- _Task details_: Wherever "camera" occurs in the entries, copy the line that holds it.

[Stored data entries]
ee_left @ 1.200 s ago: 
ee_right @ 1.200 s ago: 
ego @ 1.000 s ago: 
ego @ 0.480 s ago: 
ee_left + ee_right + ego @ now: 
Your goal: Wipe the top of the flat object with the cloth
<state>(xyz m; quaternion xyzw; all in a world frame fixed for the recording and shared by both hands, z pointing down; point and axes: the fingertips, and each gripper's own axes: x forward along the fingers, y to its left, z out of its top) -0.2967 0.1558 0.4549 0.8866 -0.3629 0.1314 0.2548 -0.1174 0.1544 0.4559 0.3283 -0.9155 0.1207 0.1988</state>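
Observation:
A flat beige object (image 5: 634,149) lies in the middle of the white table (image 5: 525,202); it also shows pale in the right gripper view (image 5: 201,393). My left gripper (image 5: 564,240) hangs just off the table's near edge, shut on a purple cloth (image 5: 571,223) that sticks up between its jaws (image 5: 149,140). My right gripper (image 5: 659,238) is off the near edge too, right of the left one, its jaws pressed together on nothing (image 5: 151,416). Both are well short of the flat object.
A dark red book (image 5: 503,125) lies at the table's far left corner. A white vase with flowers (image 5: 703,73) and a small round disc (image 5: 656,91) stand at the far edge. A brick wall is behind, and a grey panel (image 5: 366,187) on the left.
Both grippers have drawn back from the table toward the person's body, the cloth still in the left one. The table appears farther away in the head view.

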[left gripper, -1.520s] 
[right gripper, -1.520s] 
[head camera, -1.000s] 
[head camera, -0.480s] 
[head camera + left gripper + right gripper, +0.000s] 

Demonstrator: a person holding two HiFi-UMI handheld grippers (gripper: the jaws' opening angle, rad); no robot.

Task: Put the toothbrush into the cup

- _Answer section_:
[head camera, -1.000s] 
[head camera, -0.480s] 
[head camera + left gripper + right gripper, +0.000s] 

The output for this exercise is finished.